Perhaps the most egregious marketing campaign as well as one of the most successful, was the menthol campaign aimed at the African American Community.   In 1953 Brown and Williamson, the makers of KOOL cigarettes, notice a slight preference of the African American community for menthol cigarettes and developed   a campaign promoting that brand through the sponsorship of community and music events as well as advertising in magazines such as Ebony and others focused towards the black community.  As it proved successful, the makers of Newport and Salem followed suit.

Currently about 85% of the cigarettes smoked in the African American and non-Hispanic black community are menthol flavored.  Menthol flavoring helps the smoke penetrate more deeply into the lungs, increasing both addiction and the damage done. This has led to increased rates of smoking related diseases in these communities compounding the injustice perpetrated on a population once used as forced labor to pick it.

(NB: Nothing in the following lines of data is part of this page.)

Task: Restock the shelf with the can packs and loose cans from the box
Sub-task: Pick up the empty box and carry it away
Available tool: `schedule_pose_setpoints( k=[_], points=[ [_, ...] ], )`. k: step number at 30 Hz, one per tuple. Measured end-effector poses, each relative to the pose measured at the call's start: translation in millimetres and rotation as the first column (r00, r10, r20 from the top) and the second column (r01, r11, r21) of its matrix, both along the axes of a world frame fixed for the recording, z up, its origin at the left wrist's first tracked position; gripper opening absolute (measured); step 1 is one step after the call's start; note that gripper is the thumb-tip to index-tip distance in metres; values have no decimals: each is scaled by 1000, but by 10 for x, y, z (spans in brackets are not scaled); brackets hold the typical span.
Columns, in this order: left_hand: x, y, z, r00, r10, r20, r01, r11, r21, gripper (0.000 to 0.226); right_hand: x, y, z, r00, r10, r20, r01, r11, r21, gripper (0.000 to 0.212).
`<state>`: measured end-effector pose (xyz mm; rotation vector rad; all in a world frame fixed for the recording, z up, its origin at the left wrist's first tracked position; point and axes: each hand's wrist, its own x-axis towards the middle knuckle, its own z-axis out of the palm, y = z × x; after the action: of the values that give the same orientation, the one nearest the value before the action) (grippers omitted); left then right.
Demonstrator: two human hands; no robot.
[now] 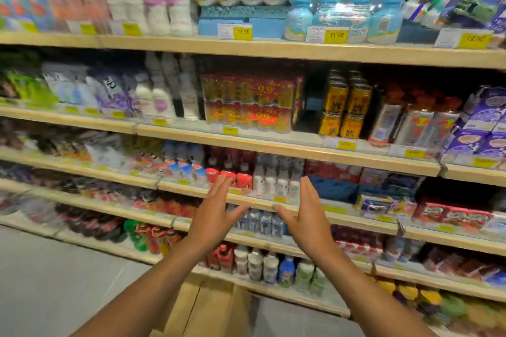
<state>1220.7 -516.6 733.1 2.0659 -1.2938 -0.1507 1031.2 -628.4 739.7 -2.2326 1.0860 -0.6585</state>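
Two shrink-wrapped can packs (247, 102) with red and gold print lie stacked on the second shelf (273, 145) from the top. To their right stand loose yellow cans (346, 107), two high. A gap of dark bare shelf separates packs and cans. My left hand (216, 210) and my right hand (308, 213) hover in front of the lower shelves, palms facing each other, fingers straight, holding nothing. A brown cardboard box (208, 306) sits on the floor below my arms, partly hidden by them.
Bottles, cartons and drink packs fill the shelves above, below and to both sides. Silver-red cans (410, 123) stand right of the yellow ones. Yellow price tags line the wooden shelf edges. Grey floor (54, 282) lies at the lower left.
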Motion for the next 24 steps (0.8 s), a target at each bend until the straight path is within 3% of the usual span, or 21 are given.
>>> schedule_pose_setpoints(
  k=[10, 16, 20, 24],
  points=[
    [1014, 1164, -996, 997, 82, -1, -79, 966, 246, 64, 911, 723, -911, 969, 191, -160, -163, 972, 169, 95],
    [1883, 1605, -1813, 996, 3, -92, 33, 921, 388, 46, 1635, 1071, -1880, 935, 228, -271, -133, 935, 328, 92],
    [2421, 1789, -2605, 990, -138, -27, 130, 825, 551, 51, 2041, 1244, -2673, 904, 245, -352, -79, 902, 425, 89],
    [2804, 1834, -3554, 970, -216, -109, 232, 705, 670, 45, 2353, 1367, -3586, 855, 294, -426, -20, 841, 540, 66]
  ],
)
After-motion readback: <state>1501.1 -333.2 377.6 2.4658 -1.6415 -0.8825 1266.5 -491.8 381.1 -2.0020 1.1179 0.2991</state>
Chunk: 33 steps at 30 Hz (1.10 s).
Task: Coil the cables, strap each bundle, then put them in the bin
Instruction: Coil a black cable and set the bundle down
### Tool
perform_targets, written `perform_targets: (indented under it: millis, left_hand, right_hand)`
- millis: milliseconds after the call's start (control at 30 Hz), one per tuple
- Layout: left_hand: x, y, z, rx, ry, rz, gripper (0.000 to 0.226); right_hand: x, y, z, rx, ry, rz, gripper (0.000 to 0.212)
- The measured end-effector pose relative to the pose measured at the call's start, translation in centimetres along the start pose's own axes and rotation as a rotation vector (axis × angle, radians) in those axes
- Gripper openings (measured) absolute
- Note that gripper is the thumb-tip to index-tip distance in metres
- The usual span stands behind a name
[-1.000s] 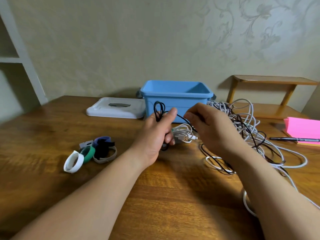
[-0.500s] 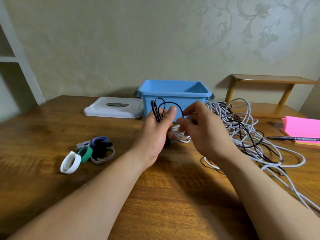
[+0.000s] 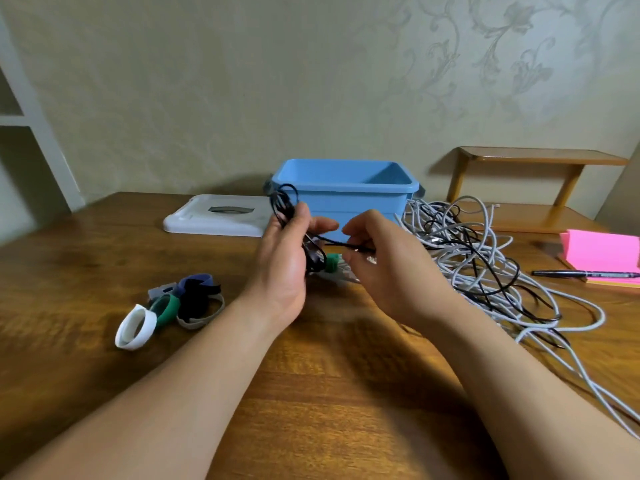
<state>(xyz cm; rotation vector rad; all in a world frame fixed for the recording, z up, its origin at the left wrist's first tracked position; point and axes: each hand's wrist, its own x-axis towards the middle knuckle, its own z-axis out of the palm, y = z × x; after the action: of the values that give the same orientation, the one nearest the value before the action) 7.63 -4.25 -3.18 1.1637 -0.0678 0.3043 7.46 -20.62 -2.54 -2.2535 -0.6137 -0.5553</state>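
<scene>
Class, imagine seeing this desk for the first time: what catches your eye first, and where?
At the centre, the left hand grips a black cable coil while the right hand pinches its loose strand. Behind them stands a blue bin; a tangle of cables sprawls to its right.

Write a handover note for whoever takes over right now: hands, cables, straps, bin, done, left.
Left hand grips a partly coiled black cable, loops up above the fingers. Right hand pinches that cable's free run.
Tangled grey and black cables lie on the table right of the blue bin; loose straps lie at left; the white lid is off, beside the bin.
Done: black coil started. A white cable with a green band lies behind the hands, mostly hidden.
Left: finish the coil, strap it, bin it, then the tangle. No cable shows in the bin's visible part.
</scene>
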Motion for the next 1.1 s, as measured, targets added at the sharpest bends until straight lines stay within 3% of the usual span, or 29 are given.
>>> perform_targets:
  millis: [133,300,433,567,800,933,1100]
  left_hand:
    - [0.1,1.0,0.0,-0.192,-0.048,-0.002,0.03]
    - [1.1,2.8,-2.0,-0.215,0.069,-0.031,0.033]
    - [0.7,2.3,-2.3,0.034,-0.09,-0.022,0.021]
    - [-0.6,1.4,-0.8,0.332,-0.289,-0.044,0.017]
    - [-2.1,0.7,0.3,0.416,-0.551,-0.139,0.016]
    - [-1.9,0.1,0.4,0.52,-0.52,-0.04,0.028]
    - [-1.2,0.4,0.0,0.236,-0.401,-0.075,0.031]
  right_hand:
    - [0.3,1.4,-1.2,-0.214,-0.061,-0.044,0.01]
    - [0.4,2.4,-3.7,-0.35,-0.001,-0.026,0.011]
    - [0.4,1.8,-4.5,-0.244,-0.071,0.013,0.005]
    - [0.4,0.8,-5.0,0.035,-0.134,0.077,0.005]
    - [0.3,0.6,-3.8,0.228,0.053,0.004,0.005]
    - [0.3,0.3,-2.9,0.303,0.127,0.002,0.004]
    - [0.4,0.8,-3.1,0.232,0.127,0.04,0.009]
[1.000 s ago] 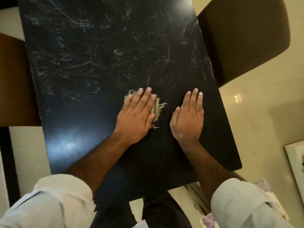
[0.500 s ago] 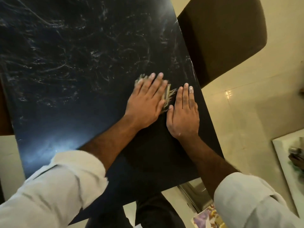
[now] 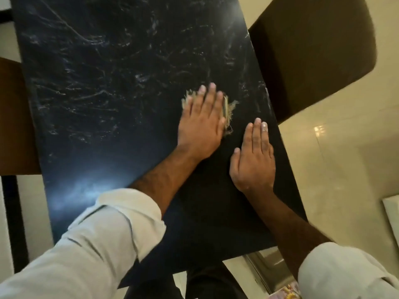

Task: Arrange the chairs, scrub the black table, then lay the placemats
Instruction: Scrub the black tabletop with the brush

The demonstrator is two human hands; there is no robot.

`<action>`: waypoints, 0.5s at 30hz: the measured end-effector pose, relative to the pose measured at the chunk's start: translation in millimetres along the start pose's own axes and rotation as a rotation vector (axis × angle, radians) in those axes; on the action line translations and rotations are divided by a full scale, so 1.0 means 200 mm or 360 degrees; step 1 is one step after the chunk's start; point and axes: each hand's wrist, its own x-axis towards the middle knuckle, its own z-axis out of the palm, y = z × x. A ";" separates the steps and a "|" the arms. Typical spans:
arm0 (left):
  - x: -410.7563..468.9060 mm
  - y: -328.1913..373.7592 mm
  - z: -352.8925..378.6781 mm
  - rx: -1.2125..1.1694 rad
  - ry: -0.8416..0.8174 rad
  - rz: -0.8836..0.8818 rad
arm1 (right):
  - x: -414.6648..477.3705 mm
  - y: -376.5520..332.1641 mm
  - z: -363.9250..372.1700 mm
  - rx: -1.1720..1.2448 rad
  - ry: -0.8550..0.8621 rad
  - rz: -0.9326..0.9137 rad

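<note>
The black table (image 3: 108, 83) fills most of the view, its top streaked with whitish soapy smears. My left hand (image 3: 201, 121) lies flat on a frayed, straw-coloured scrubber (image 3: 228, 108) and presses it onto the table near the right edge; only the scrubber's fringe shows around my fingers. My right hand (image 3: 253, 160) rests flat on the tabletop just right of and nearer than the left, fingers together, holding nothing. No placemats are in view.
A dark brown chair (image 3: 313, 50) stands at the table's right side, a brown chair (image 3: 15, 126) at its left. Cream tiled floor (image 3: 334, 158) lies to the right. A white-edged object (image 3: 391, 212) sits at the right border.
My left hand has slid the scrubber farther away across the table, ahead of my right hand, which stays flat on the top. The view has shifted slightly.
</note>
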 end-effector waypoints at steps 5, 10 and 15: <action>-0.44 -0.36 0.02 0.0039 -0.0088 -0.0190 | 0.00 -0.03 -0.02 -0.0052 0.0009 0.0038; -0.45 -0.75 -0.04 0.0038 -0.0035 -0.0522 | 0.00 -0.05 -0.01 -0.0058 0.0051 0.0020; -0.25 -0.58 -0.03 -0.0009 0.0051 -0.0506 | -0.01 -0.05 0.00 -0.0063 0.0048 0.0034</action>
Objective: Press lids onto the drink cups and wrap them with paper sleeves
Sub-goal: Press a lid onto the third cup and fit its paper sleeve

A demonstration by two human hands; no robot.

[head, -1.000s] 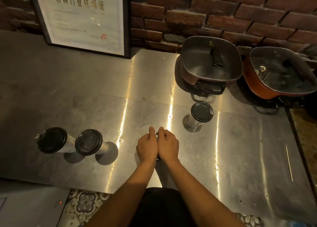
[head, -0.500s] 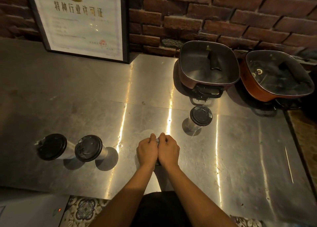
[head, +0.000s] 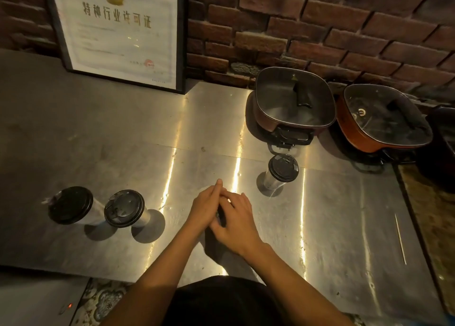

The Asian American Pacific Islander community has also felt the damage done by tobacco industry targeting.  Menthol was especially promoted to these communities and smoking rates of menthol

Fortunately, communities at the local state and even federal level are beginning to act on banning menthol, mint, and other flavors.  Swift action is critical in helping to save lives and reduce the outrageous inequities that tobacco has inflicted on vulnerable populations.

What can we do?

In 73 BCE an escaped slave named Spartacus lead the largest slave revolt against the Roman Empire. He amassed an army of roughly 100,000 other slaves who fled their masters to join the revolt, which was eventually put down.  You can enjoy the famously inspirational moment in the 1960 Stanley Kubrick movie starting Kirk Douglas as Spartacus where when the army of slaves is finally caught with their backs to the sea, and the slave army is told they will not be punished (although they will have to return to being enslaved) if they turn over Spartacus.  As Spartacus rises to turn himself over, others rise to declare that they are Spartacus until the entire army of former slaves is standing and declaring themselves to be Spartacus.  You can enjoy that movie clip here.

It’s time we all declare ourselves Spartacus and free ourselves from the tyranny of the tobacco industry, the addiction and death it inflicts on all of us and especially those upon whom they set themselves to victimize.  It’s time for all of us to live free.